Work to complete =
Copy out all of the data that follows, exactly as it appears.

Content starts

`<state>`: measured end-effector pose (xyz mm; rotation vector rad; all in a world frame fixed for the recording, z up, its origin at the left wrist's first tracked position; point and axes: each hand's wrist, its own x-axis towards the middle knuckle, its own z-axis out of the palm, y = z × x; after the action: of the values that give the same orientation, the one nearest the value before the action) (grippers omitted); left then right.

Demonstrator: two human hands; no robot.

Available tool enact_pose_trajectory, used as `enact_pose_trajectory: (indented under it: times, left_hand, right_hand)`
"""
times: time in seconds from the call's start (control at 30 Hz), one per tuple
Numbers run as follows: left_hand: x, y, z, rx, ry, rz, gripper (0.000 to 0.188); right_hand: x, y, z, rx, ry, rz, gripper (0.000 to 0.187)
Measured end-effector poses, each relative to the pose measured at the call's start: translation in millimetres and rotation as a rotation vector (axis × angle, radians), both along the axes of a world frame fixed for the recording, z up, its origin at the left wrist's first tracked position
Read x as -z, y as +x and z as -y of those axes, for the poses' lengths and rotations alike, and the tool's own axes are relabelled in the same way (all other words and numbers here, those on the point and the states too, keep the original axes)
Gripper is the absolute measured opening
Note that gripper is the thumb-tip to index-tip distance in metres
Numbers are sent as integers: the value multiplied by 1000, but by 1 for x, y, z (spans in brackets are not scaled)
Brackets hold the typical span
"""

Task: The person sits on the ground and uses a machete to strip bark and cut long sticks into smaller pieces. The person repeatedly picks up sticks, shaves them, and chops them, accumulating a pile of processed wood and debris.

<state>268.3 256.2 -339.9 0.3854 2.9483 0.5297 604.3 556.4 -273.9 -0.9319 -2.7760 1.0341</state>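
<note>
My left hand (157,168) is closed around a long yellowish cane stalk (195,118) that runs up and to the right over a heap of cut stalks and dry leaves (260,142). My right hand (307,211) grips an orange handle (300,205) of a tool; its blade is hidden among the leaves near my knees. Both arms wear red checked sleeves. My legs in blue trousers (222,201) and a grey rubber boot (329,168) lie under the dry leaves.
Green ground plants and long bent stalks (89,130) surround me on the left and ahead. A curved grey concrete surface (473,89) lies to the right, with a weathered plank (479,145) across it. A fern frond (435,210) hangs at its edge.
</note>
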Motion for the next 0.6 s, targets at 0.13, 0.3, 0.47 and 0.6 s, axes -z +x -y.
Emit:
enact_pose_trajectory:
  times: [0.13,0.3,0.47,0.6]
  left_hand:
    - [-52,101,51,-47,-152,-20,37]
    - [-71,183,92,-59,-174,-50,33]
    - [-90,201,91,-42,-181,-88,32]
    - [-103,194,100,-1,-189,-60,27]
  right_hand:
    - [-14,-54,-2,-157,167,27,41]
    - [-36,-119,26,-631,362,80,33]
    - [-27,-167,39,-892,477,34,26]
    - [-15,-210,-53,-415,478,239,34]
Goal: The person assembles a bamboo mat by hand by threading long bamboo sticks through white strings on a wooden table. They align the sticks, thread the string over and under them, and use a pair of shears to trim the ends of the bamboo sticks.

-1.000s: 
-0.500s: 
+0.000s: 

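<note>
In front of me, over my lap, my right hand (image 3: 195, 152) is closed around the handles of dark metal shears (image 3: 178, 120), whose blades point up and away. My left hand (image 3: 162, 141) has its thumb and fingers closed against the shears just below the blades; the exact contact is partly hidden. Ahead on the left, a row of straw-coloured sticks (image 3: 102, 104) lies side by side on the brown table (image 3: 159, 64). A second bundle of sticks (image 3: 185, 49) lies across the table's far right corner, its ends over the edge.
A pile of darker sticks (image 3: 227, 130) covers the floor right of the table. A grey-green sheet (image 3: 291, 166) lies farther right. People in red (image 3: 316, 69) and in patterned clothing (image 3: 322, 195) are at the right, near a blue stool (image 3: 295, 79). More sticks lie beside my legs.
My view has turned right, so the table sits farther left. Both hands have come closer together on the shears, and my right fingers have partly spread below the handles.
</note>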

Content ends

Solution for this exercise =
`<state>`: measured end-effector pose (xyz mm; rotation vector rad; all in a world frame fixed for the recording, z up, its origin at the left wrist's first tracked position; point and axes: each hand's wrist, its own x-axis towards the middle knuckle, its own z-axis out of the palm, y = z × x; after the action: of the values that give the same orientation, the one nearest the value before the action) (grippers omitted); left then right.

Demonstrator: two human hands; no robot.

Available tool enact_pose_trajectory, used as `enact_pose_trajectory: (indented under it: times, left_hand, right_hand)`
"""
times: time in seconds from the call's start (control at 30 Hz), one per tuple
Numbers run as follows: left_hand: x, y, z, rx, ry, rz, gripper (0.000 to 0.188); right_hand: x, y, z, rx, ry, rz, gripper (0.000 to 0.187)
Measured end-effector poses, each relative to the pose measured at the call's start: translation in millimetres and rotation as a rotation vector (axis × angle, radians), both along the axes of a world frame fixed for the recording, z up, its origin at the left wrist's first tracked position
Read x as -z, y as +x and z as -y of those axes, for the poses' lengths and rotations alike, and the tool's own axes are relabelled in the same way (all other words and numbers here, those on the point and the states too, keep the original axes)
Gripper is the absolute measured opening
Note that gripper is the thumb-tip to index-tip distance in metres
Numbers are sent as integers: the value multiplied by 1000, but by 1 for x, y, z (spans in brackets are not scaled)
Brackets hold the typical span
"""

Task: The person sits on the ground and uses a machete to strip bark and cut long sticks into smaller pieces. The person repeatedly picks up sticks, shaves them, and chops them, accumulating a pile of processed wood and debris.

<state>268.3 256.2 -339.9 0.3854 2.9483 0.5297 604.3 556.4 -273.9 -0.9319 -2.7760 1.0341</state>
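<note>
My left hand (157,168) is closed around a long yellowish cane stalk (195,118) that runs up and to the right over a heap of cut stalks and dry leaves (260,142). My right hand (307,211) grips an orange handle (300,205) of a tool; its blade is hidden among the leaves near my knees. Both arms wear red checked sleeves. My legs in blue trousers (222,201) and a grey rubber boot (329,168) lie under the dry leaves.
Green ground plants and long bent stalks (89,130) surround me on the left and ahead. A curved grey concrete surface (473,89) lies to the right, with a weathered plank (479,145) across it. A fern frond (435,210) hangs at its edge.
</note>
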Motion for the next 0.6 s, targets at 0.13, 0.3, 0.47 and 0.6 s, axes -z +x -y.
Emit:
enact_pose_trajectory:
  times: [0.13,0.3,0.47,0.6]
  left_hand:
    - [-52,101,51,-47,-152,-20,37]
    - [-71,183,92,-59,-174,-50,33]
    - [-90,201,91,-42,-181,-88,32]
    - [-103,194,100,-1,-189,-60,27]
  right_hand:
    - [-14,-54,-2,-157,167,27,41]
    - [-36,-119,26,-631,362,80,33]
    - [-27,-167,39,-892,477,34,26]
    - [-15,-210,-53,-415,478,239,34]
Goal: The person assembles a bamboo mat by hand by threading long bamboo sticks through white strings on a wooden table. They align the sticks, thread the string over and under them, and use a pair of shears to trim the ends of the bamboo sticks.

-1.000s: 
-0.500s: 
+0.000s: 

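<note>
In front of me, over my lap, my right hand (image 3: 195, 152) is closed around the handles of dark metal shears (image 3: 178, 120), whose blades point up and away. My left hand (image 3: 162, 141) has its thumb and fingers closed against the shears just below the blades; the exact contact is partly hidden. Ahead on the left, a row of straw-coloured sticks (image 3: 102, 104) lies side by side on the brown table (image 3: 159, 64). A second bundle of sticks (image 3: 185, 49) lies across the table's far right corner, its ends over the edge.
A pile of darker sticks (image 3: 227, 130) covers the floor right of the table. A grey-green sheet (image 3: 291, 166) lies farther right. People in red (image 3: 316, 69) and in patterned clothing (image 3: 322, 195) are at the right, near a blue stool (image 3: 295, 79). More sticks lie beside my legs.
My view has turned right, so the table sits farther left. Both hands have come closer together on the shears, and my right fingers have partly spread below the handles.
</note>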

This answer is complete as it stands.